Avrasya Üniversitesi Rektörü Prof. Dr. Aşkın Aşan ise konuşmasında getirilecek olan cumhurbaşkanlığı sisteminde sadece milletvekillerinin kanun teklifi verebileceğini kaydetti. Parlamenter sistemde milletvekillerinin seçmen ziyaretlerinden dolayı yasama faaliyetlerinin içinde yeterince yer alamadığını belirten Aşan, başkanlık sisteminde yürütmenin meclisten tamamen bağımsız olması nedeniyle böyle bir durumun söz konusu olamayacağını ifade ederek, "Ankara milletvekili olarak TBMM görev yaptığım dönemde bazı işlerin yerinde gitmediğini gördüm.
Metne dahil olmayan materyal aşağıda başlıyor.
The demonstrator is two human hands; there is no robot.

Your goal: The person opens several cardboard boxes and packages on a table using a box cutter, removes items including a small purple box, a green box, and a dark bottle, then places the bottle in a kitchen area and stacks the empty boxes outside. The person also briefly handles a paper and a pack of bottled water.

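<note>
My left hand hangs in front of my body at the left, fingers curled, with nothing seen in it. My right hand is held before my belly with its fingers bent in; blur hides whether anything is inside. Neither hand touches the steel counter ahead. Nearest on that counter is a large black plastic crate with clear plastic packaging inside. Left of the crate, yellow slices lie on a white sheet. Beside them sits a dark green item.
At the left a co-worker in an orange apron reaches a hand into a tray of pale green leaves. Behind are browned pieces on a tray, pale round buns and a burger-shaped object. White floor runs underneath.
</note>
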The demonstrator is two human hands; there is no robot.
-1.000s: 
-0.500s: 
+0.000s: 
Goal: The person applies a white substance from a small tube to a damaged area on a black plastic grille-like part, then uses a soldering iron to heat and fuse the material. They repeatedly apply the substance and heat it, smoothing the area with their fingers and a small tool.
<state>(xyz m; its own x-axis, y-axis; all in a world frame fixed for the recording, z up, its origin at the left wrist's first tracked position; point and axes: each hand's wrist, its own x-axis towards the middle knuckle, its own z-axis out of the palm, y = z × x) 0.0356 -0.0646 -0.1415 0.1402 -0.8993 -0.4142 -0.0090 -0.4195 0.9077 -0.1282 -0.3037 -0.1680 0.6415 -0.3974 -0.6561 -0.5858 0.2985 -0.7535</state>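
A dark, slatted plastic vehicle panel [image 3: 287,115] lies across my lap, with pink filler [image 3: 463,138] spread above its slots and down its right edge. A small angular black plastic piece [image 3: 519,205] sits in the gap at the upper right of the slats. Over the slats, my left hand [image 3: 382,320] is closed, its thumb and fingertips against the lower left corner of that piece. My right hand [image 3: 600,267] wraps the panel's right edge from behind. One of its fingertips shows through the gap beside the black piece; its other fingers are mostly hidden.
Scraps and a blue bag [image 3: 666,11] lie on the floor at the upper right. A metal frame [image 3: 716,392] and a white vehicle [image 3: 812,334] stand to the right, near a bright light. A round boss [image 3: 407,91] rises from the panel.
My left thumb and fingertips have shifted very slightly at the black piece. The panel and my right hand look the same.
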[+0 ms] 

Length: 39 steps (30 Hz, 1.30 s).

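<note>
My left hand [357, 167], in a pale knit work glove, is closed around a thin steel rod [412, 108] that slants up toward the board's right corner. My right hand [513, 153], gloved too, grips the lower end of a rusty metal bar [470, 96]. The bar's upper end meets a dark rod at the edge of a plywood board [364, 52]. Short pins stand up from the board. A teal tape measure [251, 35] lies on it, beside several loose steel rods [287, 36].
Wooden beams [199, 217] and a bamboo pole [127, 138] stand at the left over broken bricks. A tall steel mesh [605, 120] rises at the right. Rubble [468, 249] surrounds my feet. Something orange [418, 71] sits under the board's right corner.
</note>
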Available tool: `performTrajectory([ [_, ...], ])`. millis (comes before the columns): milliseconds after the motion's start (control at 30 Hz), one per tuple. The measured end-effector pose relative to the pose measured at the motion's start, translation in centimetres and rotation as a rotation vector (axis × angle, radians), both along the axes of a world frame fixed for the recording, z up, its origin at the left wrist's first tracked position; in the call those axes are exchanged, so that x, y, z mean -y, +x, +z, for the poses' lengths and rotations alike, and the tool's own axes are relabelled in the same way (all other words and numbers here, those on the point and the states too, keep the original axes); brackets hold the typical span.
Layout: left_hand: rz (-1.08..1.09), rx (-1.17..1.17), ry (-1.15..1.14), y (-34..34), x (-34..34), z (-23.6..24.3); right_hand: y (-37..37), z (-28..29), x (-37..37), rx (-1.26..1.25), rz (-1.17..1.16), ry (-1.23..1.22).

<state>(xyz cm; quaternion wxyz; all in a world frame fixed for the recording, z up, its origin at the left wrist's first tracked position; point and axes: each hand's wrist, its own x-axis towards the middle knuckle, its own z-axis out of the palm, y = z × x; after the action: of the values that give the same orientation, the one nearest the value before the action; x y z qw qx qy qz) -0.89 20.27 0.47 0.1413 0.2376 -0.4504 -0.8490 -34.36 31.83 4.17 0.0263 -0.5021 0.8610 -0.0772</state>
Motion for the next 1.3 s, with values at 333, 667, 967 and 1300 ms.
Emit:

Kanun tekliflerinin büyük kısmı bakanlık bürokratları tarafından hazırlanıyordu. Biz sadece onaylamakla görevliydik. Bazen de okumaya fırsatımız olmuyordu." diye konuştu. 

Toplantının son bölümünde dinleyicilerin sorularını cevaplandıran Başkan Genç, milletvekilliği yaşının 18'e düşürülmesiyle ilgili soruya, "Bu değişiklik biraz sembolik gibi duruyor. Biz gençlerimize güvenmeliyiz. 15 Temmuz'da tankların altına yatan bu gençlerdi. Eğer birisi oy verme ehliyetine sahipse, seçilebilme ehliyetine sahiptir." cümleleriyle cevaplandırdı. Bir dinleyicinin gensorunun kaldırılmasıyla ilgili sorusuna da, "Gensoru kaldırılmıyor, bu hak, halka veriliyor. Halk, seçimlerde bu hakkını kullanacak." şeklinde cevaplandırdı. 
Panele, Avrasya Üniversitesi öğrencileri, AK Parti İl Başkanı Haydar Revi, AK Parti Gençlik Kolları Başkanı Halim Kaya, Ortahisar Kent Konseyi Başkanı Dündar Ayyıldız, Trabzon Muhtarlar Federasyonu Başkanı Bekir Aktürk, AK Parti eski il başkanları ile çok sayıda vatandaş katıldı.